Lo scontro con la Regione vige principalmente su due punti.

  1. La questione Covid Hospital. Di fatto a partire dal 25 maggio non vi saranno più degli ospedali creati ad hoc per i pazienti covid, bensì saranno trattati nelle stesse strutture di tutti gli altri pazienti con aree interamente dedicate a loro per cercare di evitare il contatto con gli altri degenti. Il comitato aveva consigliato di continuare a tenere attive le strutture per i pazienti covid, per evitare focolai tra vari reparti e per facilitare le cure dei pazienti.

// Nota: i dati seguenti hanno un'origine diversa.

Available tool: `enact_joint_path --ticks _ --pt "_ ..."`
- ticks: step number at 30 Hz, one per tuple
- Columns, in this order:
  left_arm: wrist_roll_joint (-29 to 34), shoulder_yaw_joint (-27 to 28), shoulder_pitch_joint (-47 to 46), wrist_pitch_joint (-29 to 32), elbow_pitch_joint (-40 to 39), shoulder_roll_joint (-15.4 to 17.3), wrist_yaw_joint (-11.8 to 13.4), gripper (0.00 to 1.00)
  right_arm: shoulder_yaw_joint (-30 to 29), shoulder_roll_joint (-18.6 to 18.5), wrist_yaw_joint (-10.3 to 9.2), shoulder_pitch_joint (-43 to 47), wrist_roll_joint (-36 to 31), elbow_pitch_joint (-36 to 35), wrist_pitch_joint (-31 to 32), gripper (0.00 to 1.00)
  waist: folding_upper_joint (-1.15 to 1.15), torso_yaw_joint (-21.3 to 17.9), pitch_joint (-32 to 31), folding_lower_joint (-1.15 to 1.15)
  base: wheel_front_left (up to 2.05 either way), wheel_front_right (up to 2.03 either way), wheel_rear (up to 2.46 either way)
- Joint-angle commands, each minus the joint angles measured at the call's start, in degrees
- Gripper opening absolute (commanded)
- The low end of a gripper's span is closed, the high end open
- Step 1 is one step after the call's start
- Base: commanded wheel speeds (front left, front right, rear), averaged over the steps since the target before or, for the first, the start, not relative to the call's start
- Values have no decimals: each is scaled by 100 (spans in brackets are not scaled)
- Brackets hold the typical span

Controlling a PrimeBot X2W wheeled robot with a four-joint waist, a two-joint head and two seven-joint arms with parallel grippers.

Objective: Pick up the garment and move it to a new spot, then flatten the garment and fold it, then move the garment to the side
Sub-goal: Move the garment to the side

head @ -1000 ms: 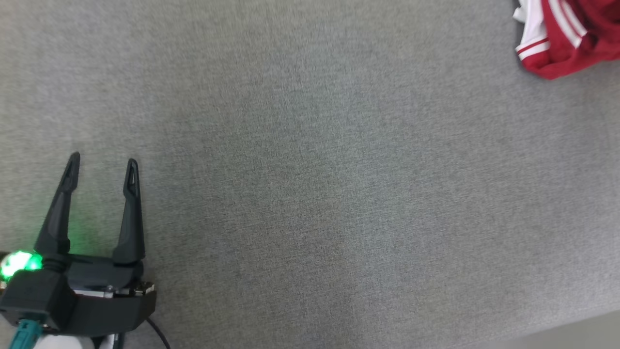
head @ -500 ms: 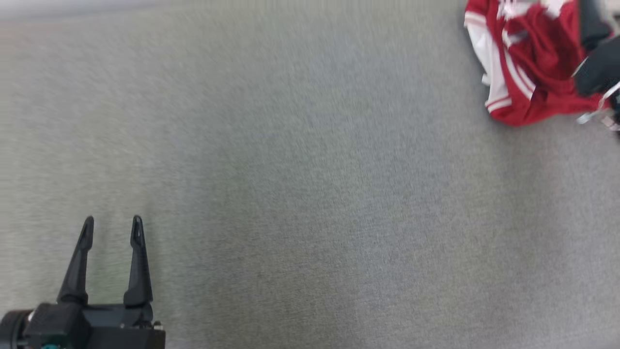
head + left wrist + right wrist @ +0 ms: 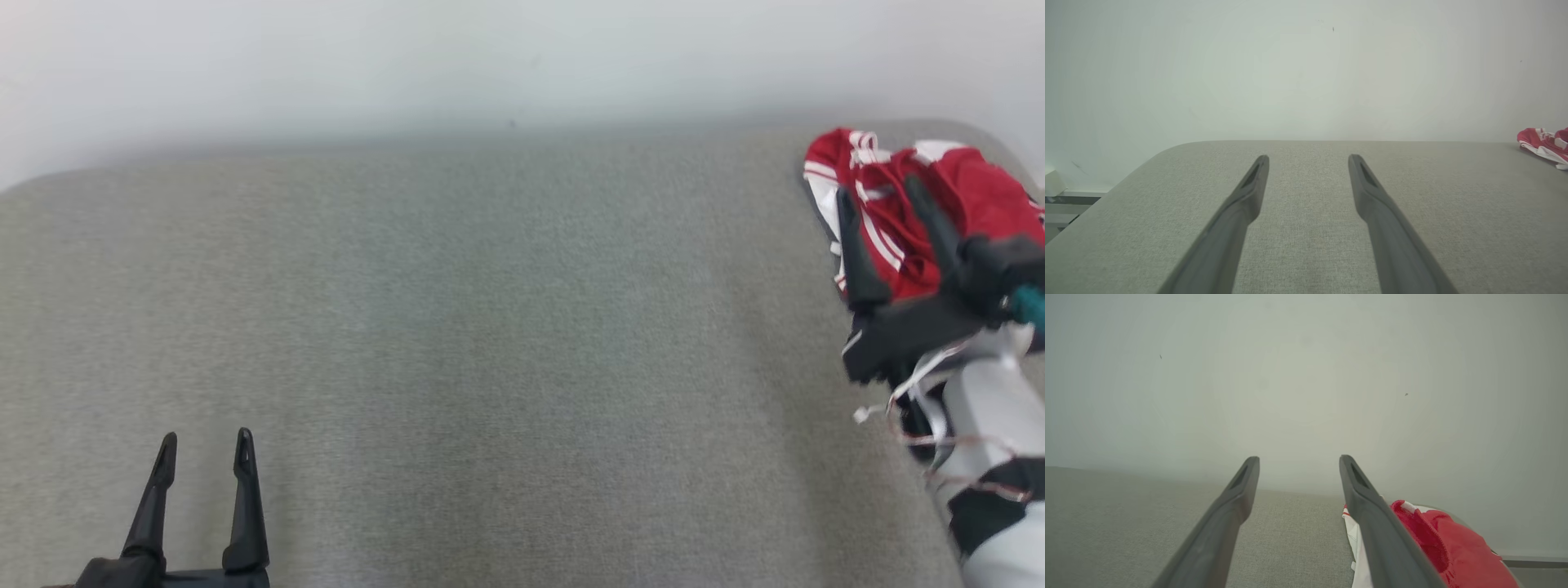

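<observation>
The garment (image 3: 980,184), a crumpled red piece with white stripes, lies bunched at the upper right of the head view, on the far right corner of the grey fabric table (image 3: 490,327) below a pale wall (image 3: 490,65). The right gripper (image 3: 876,189) hangs over it near the right edge of the frame, its 2 dark fingers spread wide with nothing between them; whether the tips touch the cloth cannot be told. In the right wrist view the garment sits at the lower right, partly behind 1 finger. The left gripper (image 3: 206,436), at the lower left of the head view, has its 2 fingers parted and empty, well apart from the garment.
</observation>
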Motion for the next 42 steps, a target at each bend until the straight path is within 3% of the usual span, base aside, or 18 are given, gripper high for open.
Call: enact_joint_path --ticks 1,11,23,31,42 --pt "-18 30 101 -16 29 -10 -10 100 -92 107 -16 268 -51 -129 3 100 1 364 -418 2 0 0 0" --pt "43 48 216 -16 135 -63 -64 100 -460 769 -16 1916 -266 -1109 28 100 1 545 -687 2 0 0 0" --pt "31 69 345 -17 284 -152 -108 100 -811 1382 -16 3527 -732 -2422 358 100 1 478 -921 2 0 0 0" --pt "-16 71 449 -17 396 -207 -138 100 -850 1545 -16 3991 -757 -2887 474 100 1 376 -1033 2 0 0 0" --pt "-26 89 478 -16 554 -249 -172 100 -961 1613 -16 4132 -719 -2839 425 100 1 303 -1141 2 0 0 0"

  2. La questione tamponi. Secondo quanto stabilito dalla Regione Siciliana potranno fare i tamponi soltanto chi dovrà sottoporsi a procedure anestesiologiche, per tutti gli altri pazienti invece saranno previsti test sierologici. Il comitato avrebbe preferito sottoporre a tampone tutti i pazienti in pre-ricovero, soprattutto considerato il fatto che i test non riescono a stabilire con esattezza la situazione di attuale positività del paziente

Una situazione turbolenta che adesso innesca un vero e proprio braccio di ferro tra mondo della scienza e mondo della politica.